Maleika and her 13-year-old son Merlin end up in a neighborhood on the outskirts of the city, Heinrich-Paul-Platz. When they move there, they don't know that the settlement was once a Nazi family welfare center for so-called asocials, a cruel camp where the "re-education of the family" was to take place under strict surveillance from 1936 to 1940. From the very first day, they sense that they are being watched. She also notices other oddities. The stairs are made of concrete and the room doors are made of metal. But she tries to dismiss all this as unimportant and get on with her new life.
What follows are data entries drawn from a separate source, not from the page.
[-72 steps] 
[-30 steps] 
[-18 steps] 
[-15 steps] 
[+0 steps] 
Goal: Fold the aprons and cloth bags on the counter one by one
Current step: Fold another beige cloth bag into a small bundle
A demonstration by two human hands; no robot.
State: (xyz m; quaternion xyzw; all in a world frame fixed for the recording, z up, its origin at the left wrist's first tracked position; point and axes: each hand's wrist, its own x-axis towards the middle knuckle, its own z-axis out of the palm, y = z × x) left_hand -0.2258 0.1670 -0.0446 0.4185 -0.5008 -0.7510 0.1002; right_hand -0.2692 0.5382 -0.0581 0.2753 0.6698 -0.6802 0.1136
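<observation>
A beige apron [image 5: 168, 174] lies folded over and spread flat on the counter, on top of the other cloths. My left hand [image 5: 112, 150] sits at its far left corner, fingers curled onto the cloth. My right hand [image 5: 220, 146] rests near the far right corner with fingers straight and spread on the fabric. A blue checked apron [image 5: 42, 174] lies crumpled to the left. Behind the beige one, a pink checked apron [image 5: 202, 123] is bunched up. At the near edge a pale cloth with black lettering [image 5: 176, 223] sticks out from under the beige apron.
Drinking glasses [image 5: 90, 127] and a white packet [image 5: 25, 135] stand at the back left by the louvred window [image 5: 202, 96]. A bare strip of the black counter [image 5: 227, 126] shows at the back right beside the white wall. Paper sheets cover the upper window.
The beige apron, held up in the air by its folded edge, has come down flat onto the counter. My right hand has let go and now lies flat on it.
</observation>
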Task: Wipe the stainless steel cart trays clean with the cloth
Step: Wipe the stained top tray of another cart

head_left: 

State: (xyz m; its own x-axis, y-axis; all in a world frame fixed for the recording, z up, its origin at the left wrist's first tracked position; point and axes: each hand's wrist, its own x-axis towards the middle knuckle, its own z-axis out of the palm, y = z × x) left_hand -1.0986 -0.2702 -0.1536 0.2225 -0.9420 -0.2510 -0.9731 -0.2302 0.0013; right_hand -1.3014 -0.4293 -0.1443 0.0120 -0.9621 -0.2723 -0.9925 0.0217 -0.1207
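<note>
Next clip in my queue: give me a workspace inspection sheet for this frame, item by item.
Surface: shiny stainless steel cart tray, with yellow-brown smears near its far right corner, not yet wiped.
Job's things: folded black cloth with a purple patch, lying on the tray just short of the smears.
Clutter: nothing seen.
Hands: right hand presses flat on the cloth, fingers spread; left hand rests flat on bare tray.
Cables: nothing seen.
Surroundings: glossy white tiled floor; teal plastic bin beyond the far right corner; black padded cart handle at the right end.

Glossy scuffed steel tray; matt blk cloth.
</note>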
There is a close-knit community in the square that is suspicious of strangers. If someone new comes to the square and doesn't fit in, the dominant inhabitants of the square make sure that he or she disappears quickly. It is as if they are allowing the control they or their parents or grandparents had to suffer to live on. But their good sense of community also bonds them together, gives them support and strength. Maleika senses how she is changing while her son is being bullied. This novel explores the questions: What constitutes one's own identity? Can you ignore the history of the place where you live, or does it catch up with you? With a historical context by Matthias Loeber from the Erinnern für die Zukunft e.V. association.
Read by: The author and Franziska Mencz, actress
Music: Aladin Haddad, guitar
This content has been machine translated.